Given information
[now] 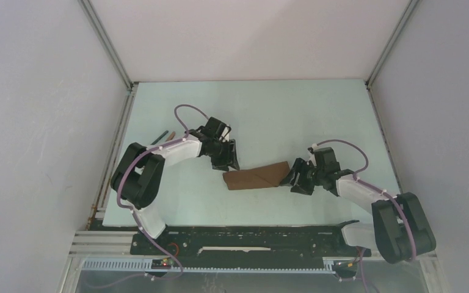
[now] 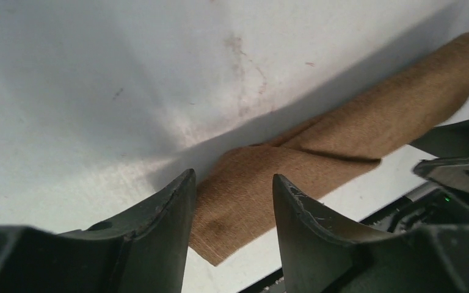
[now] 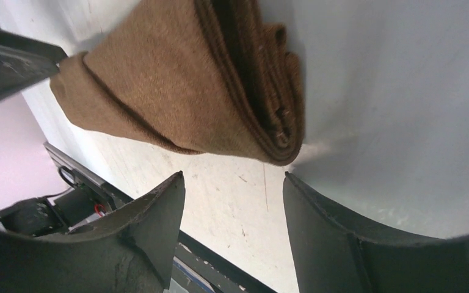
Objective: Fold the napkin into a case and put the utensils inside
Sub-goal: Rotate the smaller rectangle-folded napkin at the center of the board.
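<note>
Overhead view, 6 o'clock = arm bases

- Right gripper (image 1: 297, 178): nearest to the work, low over the table (image 1: 281, 116). Jaws stand apart with nothing between them. In its wrist view the layered end of the napkin (image 3: 189, 79) lies just past the tips, not touching them
- Napkin (image 1: 258, 177): a narrow folded strip lying flat at table centre. Long axis is close to 9–3, with the 3 o'clock end a shade farther. That end faces the right gripper
- Left gripper (image 1: 228, 160): at the strip's 9 o'clock end, on its 11 o'clock side. Jaws apart. Its wrist view shows the cloth corner under the gap, not pinched as far as I can tell
- Utensils (image 1: 167, 135): farthest, at 10 o'clock from the left gripper, side by side near the table's left edge, partly hidden by the left arm (image 1: 174, 151)
- Judgement: case about formed, utensils not yet in. The left arm is nearer them. Cannot tell whether the pocket mouth is at the 3 o'clock end. Only the left arm itself stands between strip and utensils
</note>
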Controlling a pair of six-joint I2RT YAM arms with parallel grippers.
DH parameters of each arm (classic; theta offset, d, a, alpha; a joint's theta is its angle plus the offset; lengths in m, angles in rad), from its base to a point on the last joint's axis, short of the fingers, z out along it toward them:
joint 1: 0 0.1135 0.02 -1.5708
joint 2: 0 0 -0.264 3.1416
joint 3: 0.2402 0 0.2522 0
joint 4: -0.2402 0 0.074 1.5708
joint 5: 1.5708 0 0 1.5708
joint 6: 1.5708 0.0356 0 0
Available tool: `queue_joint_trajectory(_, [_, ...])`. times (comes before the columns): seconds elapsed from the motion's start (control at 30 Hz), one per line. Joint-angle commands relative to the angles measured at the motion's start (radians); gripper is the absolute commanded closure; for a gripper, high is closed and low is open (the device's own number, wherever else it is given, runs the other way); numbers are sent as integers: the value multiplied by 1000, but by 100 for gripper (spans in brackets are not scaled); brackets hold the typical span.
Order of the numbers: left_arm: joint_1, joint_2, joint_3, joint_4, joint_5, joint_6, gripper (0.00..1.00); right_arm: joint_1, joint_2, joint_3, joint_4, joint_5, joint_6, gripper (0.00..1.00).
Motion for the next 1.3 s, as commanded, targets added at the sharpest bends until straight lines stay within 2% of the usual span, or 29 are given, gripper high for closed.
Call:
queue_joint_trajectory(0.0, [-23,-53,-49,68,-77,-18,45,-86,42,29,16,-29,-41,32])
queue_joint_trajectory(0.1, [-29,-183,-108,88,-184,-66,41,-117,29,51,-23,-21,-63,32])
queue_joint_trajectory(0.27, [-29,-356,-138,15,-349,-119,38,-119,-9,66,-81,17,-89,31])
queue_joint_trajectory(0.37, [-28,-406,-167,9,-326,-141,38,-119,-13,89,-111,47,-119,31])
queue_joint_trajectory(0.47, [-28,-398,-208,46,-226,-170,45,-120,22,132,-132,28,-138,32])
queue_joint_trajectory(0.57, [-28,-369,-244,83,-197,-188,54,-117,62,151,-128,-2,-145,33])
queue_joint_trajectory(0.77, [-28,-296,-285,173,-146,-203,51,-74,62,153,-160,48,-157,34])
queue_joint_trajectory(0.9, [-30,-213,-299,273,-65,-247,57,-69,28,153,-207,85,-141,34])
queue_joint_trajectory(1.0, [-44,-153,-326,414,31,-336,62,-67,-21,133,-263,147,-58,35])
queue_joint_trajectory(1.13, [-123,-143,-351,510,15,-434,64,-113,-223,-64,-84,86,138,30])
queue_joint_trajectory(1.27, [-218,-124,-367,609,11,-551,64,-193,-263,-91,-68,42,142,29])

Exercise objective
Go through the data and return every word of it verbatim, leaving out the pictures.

Exercise result
[now] 
[now] 
[now] 
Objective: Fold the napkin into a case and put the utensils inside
Sub-goal: Rotate the smaller rectangle-folded napkin at the center of the board.
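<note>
Overhead view, 6 o'clock = arm bases

- Right gripper (image 1: 297, 178): nearest to the work, low over the table (image 1: 281, 116). Jaws stand apart with nothing between them. In its wrist view the layered end of the napkin (image 3: 189, 79) lies just past the tips, not touching them
- Napkin (image 1: 258, 177): a narrow folded strip lying flat at table centre. Long axis is close to 9–3, with the 3 o'clock end a shade farther. That end faces the right gripper
- Left gripper (image 1: 228, 160): at the strip's 9 o'clock end, on its 11 o'clock side. Jaws apart. Its wrist view shows the cloth corner under the gap, not pinched as far as I can tell
- Utensils (image 1: 167, 135): farthest, at 10 o'clock from the left gripper, side by side near the table's left edge, partly hidden by the left arm (image 1: 174, 151)
- Judgement: case about formed, utensils not yet in. The left arm is nearer them. Cannot tell whether the pocket mouth is at the 3 o'clock end. Only the left arm itself stands between strip and utensils
</note>
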Controlling a pair of six-joint I2RT YAM arms with parallel grippers.
DH parameters of each arm (classic; theta offset, d, a, alpha; a joint's theta is its angle plus the offset; lengths in m, angles in rad), from its base to a point on the last joint's axis, short of the fingers, z out along it toward them:
joint 1: 0 0.1135 0.02 -1.5708
joint 2: 0 0 -0.264 3.1416
joint 3: 0.2402 0 0.2522 0
joint 4: -0.2402 0 0.074 1.5708
joint 5: 1.5708 0 0 1.5708
joint 6: 1.5708 0.0356 0 0
Available tool: `queue_joint_trajectory(_, [_, ...])`. times (comes before the columns): seconds elapsed from the motion's start (control at 30 Hz), one per line. Joint-angle commands relative to the angles measured at the motion's start (radians); gripper is the absolute commanded closure; for a gripper, high is closed and low is open (the device's own number, wherever else it is given, runs the other way); numbers are sent as integers: the value multiplied by 1000, but by 100 for gripper (spans in brackets are not scaled); brackets hold the typical span.
Order of the numbers: left_arm: joint_1, joint_2, joint_3, joint_4, joint_5, joint_6, gripper (0.00..1.00); right_arm: joint_1, joint_2, joint_3, joint_4, joint_5, joint_6, gripper (0.00..1.00).
Motion for the next 1.3 s, as commanded, targets added at the sharpest bends until straight lines stay within 2% of the usual span, or 29 are given, gripper high for closed.
Call:
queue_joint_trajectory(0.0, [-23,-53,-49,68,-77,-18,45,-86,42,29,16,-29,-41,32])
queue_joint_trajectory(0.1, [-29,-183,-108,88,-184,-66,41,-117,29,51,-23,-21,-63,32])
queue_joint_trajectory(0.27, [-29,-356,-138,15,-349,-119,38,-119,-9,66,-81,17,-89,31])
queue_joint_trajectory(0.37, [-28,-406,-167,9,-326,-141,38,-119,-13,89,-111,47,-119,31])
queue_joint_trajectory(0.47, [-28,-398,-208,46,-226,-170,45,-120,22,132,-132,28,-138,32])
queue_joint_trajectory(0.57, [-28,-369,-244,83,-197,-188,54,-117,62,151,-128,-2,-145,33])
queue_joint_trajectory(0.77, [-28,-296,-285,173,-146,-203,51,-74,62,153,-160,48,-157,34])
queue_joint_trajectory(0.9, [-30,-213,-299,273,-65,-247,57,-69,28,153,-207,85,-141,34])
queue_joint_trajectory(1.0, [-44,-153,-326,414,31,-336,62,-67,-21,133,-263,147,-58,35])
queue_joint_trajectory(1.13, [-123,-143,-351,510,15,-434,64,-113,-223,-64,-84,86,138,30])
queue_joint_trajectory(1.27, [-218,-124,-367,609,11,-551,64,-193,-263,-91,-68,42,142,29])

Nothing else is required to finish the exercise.